About this exercise
I need the lines below from the one with "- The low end" down to the one with "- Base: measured" reproduced exactly, both ends included, and nothing else.

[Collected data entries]
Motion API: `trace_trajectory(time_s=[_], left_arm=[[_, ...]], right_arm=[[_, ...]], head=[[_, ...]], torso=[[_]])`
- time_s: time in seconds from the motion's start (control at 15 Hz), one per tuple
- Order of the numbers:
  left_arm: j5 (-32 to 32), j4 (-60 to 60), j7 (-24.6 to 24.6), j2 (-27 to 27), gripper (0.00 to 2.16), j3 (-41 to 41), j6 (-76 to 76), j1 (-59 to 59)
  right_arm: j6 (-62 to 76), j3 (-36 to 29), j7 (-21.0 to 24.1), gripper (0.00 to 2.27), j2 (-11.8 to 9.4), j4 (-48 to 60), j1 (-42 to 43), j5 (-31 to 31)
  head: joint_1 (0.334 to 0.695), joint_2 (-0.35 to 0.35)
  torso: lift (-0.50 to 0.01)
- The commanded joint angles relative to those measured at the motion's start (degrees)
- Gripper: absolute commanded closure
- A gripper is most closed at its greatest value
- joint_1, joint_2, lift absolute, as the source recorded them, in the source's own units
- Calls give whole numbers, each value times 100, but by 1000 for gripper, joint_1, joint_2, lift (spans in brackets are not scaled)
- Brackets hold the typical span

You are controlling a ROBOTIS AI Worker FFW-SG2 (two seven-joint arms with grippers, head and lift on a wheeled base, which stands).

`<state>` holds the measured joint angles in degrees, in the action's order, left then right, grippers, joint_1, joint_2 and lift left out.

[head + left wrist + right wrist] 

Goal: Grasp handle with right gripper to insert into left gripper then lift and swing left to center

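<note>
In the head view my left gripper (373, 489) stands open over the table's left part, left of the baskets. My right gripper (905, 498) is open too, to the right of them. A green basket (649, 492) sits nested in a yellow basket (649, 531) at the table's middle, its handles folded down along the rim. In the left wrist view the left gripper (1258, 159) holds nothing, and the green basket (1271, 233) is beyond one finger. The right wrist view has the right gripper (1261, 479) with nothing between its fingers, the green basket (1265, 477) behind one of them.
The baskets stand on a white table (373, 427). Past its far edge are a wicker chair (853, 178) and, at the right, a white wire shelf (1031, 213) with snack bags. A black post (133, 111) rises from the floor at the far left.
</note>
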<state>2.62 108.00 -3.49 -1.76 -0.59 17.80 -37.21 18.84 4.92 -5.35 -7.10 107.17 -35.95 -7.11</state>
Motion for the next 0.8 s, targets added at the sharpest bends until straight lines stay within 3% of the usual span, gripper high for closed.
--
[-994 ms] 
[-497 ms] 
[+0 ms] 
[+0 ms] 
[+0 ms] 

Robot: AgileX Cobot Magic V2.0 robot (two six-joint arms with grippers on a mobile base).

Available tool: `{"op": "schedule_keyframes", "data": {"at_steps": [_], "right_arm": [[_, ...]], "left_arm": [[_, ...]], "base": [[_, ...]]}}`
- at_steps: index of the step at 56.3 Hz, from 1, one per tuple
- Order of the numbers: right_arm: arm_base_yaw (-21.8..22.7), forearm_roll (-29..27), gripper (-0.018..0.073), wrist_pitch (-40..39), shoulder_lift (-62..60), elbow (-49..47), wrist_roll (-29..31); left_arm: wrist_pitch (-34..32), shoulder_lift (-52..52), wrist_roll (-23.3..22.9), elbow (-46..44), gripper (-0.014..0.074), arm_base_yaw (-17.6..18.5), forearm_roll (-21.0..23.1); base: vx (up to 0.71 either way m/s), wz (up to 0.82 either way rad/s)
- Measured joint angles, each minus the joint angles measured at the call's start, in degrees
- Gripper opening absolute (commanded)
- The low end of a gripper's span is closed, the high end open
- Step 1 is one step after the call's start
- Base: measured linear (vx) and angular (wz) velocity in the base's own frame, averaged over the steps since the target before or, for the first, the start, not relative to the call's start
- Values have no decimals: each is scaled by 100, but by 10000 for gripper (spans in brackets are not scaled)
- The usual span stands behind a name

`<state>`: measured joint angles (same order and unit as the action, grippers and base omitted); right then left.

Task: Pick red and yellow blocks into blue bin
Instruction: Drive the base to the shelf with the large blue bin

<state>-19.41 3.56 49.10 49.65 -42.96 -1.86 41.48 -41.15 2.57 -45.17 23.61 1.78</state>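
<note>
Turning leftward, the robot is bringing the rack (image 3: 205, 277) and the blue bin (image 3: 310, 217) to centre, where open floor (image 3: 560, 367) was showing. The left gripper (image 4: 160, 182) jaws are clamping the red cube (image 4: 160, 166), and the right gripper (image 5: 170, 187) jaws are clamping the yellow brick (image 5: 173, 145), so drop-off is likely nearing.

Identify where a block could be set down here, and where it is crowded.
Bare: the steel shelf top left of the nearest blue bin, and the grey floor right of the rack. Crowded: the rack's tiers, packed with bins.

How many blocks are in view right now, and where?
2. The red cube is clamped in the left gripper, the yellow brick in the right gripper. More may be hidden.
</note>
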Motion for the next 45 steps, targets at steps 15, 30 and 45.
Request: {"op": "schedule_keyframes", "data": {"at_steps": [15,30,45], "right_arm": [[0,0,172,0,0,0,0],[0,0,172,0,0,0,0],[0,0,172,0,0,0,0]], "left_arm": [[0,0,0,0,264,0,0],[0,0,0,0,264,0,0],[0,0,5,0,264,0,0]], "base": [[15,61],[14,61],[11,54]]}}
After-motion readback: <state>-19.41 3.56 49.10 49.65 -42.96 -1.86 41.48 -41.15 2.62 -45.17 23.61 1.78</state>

Solved problem
- The low end of a gripper's span is closed, the high end open
- Step 1 is one step after the call's start
- Base: measured linear (vx) and angular (wz) velocity in the base's own frame, averaged over the steps since the target before or, for the first, the start, not relative to the call's start

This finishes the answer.